_EXERCISE:_
If an entry includes an image, drop the image and copy the rest verbatim.

Entries taken from a collection

---+---

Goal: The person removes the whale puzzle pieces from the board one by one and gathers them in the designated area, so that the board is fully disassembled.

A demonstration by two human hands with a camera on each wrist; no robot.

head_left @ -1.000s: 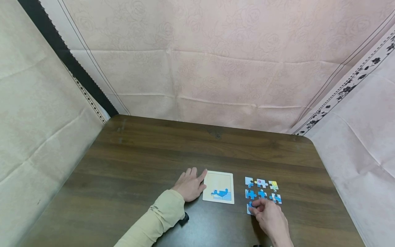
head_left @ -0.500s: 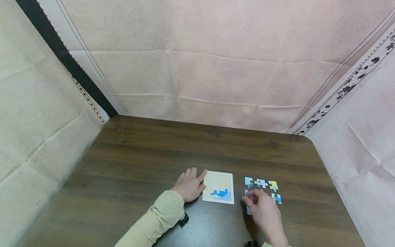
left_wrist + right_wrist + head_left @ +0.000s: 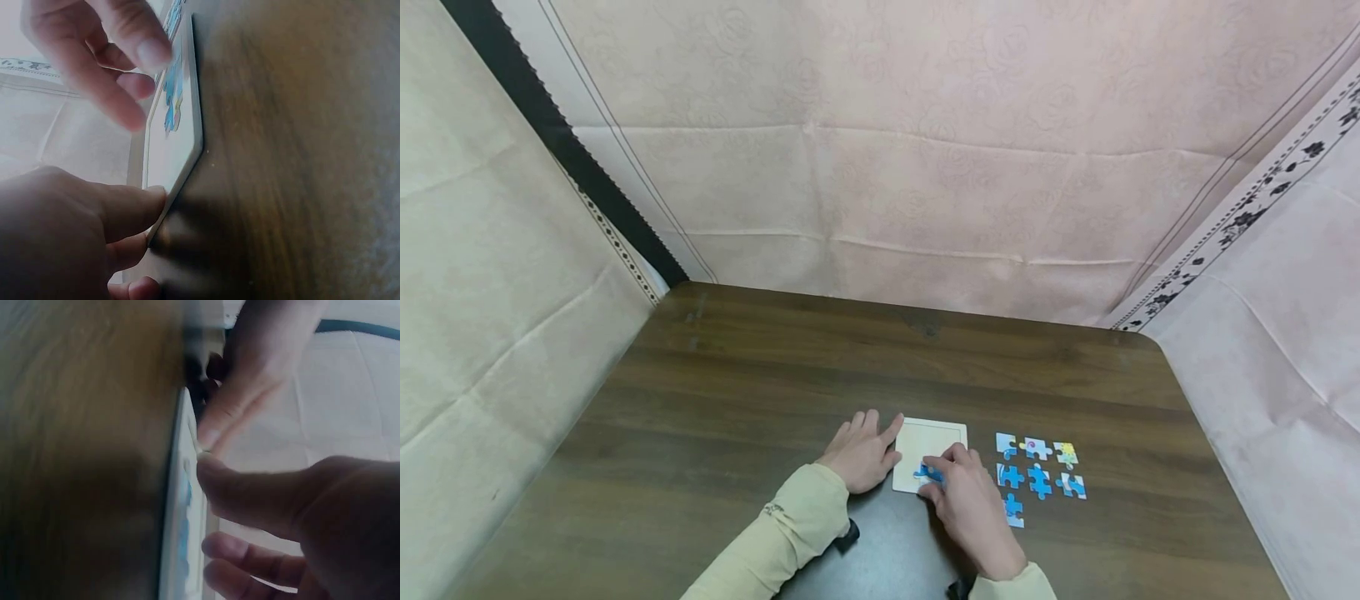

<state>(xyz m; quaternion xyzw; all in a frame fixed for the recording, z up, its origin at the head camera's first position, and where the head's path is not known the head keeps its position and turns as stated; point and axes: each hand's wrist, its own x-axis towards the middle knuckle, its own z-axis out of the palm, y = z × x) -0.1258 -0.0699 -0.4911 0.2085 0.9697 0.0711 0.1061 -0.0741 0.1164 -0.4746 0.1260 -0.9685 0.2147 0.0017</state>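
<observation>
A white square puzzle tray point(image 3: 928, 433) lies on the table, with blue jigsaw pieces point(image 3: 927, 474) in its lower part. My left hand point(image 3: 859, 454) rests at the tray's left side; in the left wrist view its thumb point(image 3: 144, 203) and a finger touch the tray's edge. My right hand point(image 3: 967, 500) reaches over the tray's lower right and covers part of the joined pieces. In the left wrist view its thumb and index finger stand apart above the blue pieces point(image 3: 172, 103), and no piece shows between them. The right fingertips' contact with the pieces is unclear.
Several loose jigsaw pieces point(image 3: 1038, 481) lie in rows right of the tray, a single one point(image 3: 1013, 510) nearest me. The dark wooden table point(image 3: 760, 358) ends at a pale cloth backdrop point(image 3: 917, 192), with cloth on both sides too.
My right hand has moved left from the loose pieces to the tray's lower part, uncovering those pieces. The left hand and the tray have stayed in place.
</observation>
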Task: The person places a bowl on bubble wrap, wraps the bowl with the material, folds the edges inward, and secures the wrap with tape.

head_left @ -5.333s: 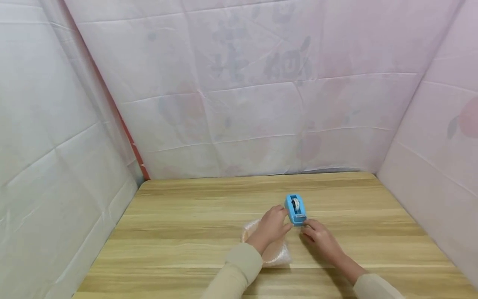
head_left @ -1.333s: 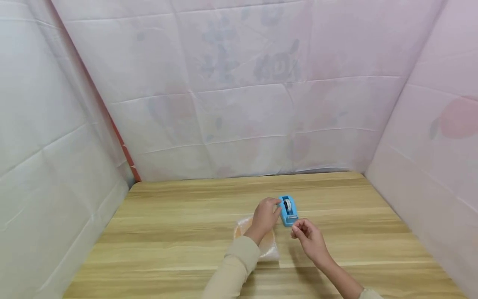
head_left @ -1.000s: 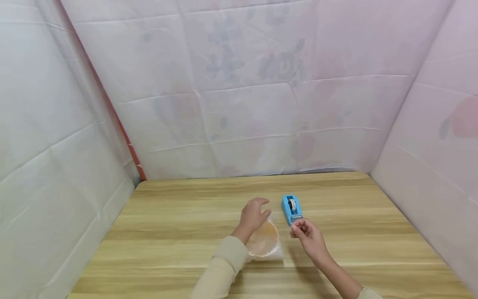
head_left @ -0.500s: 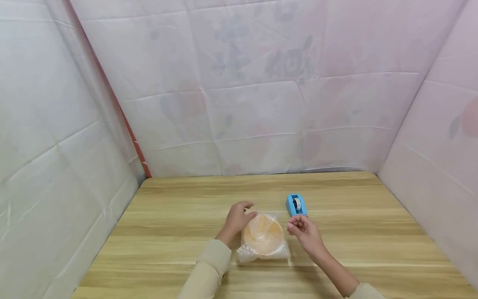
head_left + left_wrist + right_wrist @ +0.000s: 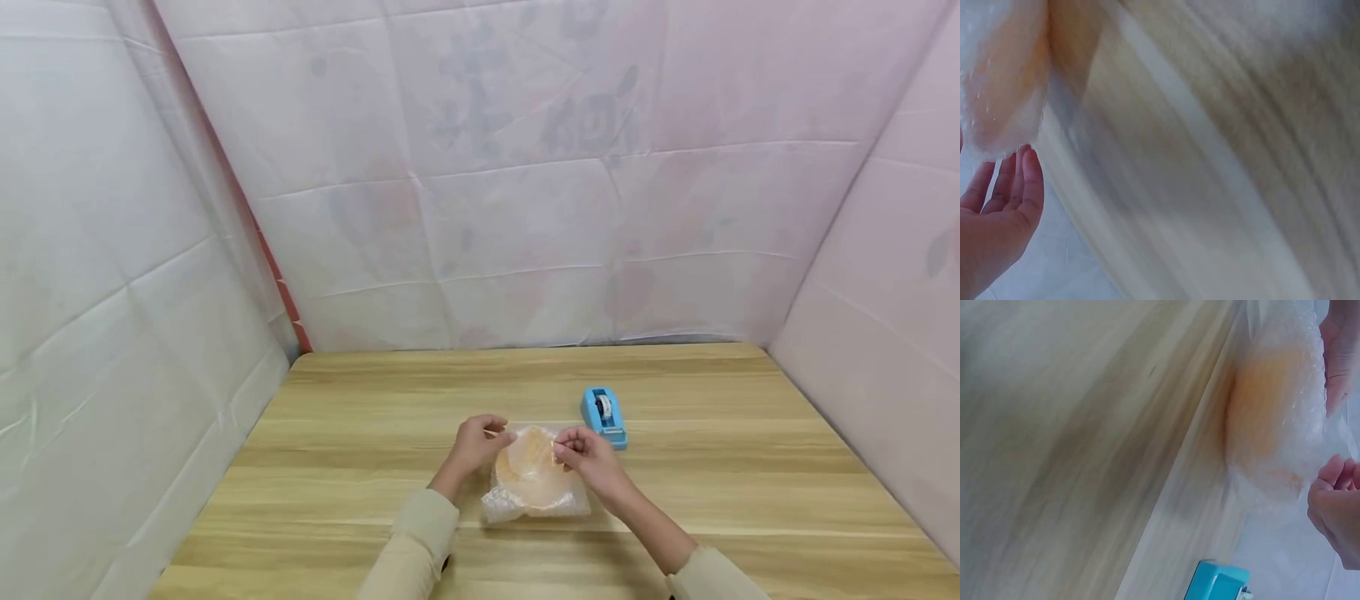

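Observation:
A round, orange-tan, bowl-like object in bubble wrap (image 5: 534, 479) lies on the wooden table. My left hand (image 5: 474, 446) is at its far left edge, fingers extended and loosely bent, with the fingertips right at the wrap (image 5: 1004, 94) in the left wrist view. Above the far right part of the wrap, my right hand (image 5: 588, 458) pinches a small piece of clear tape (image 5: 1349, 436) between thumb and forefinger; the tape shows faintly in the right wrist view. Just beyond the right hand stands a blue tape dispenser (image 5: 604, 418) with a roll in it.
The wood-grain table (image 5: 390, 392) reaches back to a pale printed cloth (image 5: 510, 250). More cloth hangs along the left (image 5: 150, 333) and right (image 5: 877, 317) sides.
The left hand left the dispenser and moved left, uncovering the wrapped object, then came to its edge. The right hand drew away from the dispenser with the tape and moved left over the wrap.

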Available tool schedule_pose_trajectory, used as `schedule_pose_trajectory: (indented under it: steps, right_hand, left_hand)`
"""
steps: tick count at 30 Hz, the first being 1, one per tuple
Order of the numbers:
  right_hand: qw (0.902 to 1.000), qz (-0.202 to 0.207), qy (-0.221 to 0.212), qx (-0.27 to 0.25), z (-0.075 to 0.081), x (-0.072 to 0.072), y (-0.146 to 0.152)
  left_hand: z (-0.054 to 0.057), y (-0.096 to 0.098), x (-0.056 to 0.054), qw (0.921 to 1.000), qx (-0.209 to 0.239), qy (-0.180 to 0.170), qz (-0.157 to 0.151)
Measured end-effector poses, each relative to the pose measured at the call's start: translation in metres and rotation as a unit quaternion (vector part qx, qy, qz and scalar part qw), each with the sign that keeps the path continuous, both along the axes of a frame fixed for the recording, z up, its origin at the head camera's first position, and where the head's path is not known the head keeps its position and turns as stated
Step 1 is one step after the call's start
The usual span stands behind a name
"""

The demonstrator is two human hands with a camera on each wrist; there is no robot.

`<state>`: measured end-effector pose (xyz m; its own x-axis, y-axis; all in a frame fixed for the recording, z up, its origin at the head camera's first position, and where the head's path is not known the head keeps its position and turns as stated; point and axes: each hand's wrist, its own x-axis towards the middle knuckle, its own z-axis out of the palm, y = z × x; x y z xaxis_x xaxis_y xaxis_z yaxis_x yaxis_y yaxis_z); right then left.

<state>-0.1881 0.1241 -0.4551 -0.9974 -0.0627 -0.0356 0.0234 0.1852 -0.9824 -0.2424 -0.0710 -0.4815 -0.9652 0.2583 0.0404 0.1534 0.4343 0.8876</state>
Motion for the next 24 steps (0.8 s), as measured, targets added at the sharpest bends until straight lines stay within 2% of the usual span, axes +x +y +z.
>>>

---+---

_SOLUTION TO THIS TASK:_
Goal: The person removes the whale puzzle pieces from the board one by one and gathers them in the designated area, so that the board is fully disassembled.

A demonstration by two human hands with a camera on each wrist; no robot.

head_left @ -1.000s: 
head_left @ -0.500s: 
left_wrist + right_wrist + head_left @ +0.000s: 

<state>(xyz m; quaternion xyzw; all in a frame fixed for the recording, z up, its origin at the head camera's first position, and where the head's path is not known the head keeps its position and turns as stated; point and axes: each hand's wrist, its own x-axis towards the middle knuckle, its own z-axis out of the palm, y = z × x) -0.1258 -0.0699 -0.4911 0.2085 0.9697 0.0711 0.1061 -0.0741 0.1164 -0.4746 0.1260 -0.9685 0.2147 0.0017</state>
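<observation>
A white square puzzle tray point(image 3: 928, 433) lies on the table, with blue jigsaw pieces point(image 3: 927, 474) in its lower part. My left hand point(image 3: 859, 454) rests at the tray's left side; in the left wrist view its thumb point(image 3: 144, 203) and a finger touch the tray's edge. My right hand point(image 3: 967, 500) reaches over the tray's lower right and covers part of the joined pieces. In the left wrist view its thumb and index finger stand apart above the blue pieces point(image 3: 172, 103), and no piece shows between them. The right fingertips' contact with the pieces is unclear.
Several loose jigsaw pieces point(image 3: 1038, 481) lie in rows right of the tray, a single one point(image 3: 1013, 510) nearest me. The dark wooden table point(image 3: 760, 358) ends at a pale cloth backdrop point(image 3: 917, 192), with cloth on both sides too.
My right hand has moved left from the loose pieces to the tray's lower part, uncovering those pieces. The left hand and the tray have stayed in place.
</observation>
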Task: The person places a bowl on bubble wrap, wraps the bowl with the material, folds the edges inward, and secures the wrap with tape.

head_left @ -5.333s: 
head_left @ -1.333s: 
head_left @ -1.000s: 
head_left @ -0.500s: 
head_left + left_wrist + right_wrist @ +0.000s: 

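Observation:
A round, orange-tan, bowl-like object in bubble wrap (image 5: 534, 479) lies on the wooden table. My left hand (image 5: 474, 446) is at its far left edge, fingers extended and loosely bent, with the fingertips right at the wrap (image 5: 1004, 94) in the left wrist view. Above the far right part of the wrap, my right hand (image 5: 588, 458) pinches a small piece of clear tape (image 5: 1349, 436) between thumb and forefinger; the tape shows faintly in the right wrist view. Just beyond the right hand stands a blue tape dispenser (image 5: 604, 418) with a roll in it.
The wood-grain table (image 5: 390, 392) reaches back to a pale printed cloth (image 5: 510, 250). More cloth hangs along the left (image 5: 150, 333) and right (image 5: 877, 317) sides.
The left hand left the dispenser and moved left, uncovering the wrapped object, then came to its edge. The right hand drew away from the dispenser with the tape and moved left over the wrap.
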
Available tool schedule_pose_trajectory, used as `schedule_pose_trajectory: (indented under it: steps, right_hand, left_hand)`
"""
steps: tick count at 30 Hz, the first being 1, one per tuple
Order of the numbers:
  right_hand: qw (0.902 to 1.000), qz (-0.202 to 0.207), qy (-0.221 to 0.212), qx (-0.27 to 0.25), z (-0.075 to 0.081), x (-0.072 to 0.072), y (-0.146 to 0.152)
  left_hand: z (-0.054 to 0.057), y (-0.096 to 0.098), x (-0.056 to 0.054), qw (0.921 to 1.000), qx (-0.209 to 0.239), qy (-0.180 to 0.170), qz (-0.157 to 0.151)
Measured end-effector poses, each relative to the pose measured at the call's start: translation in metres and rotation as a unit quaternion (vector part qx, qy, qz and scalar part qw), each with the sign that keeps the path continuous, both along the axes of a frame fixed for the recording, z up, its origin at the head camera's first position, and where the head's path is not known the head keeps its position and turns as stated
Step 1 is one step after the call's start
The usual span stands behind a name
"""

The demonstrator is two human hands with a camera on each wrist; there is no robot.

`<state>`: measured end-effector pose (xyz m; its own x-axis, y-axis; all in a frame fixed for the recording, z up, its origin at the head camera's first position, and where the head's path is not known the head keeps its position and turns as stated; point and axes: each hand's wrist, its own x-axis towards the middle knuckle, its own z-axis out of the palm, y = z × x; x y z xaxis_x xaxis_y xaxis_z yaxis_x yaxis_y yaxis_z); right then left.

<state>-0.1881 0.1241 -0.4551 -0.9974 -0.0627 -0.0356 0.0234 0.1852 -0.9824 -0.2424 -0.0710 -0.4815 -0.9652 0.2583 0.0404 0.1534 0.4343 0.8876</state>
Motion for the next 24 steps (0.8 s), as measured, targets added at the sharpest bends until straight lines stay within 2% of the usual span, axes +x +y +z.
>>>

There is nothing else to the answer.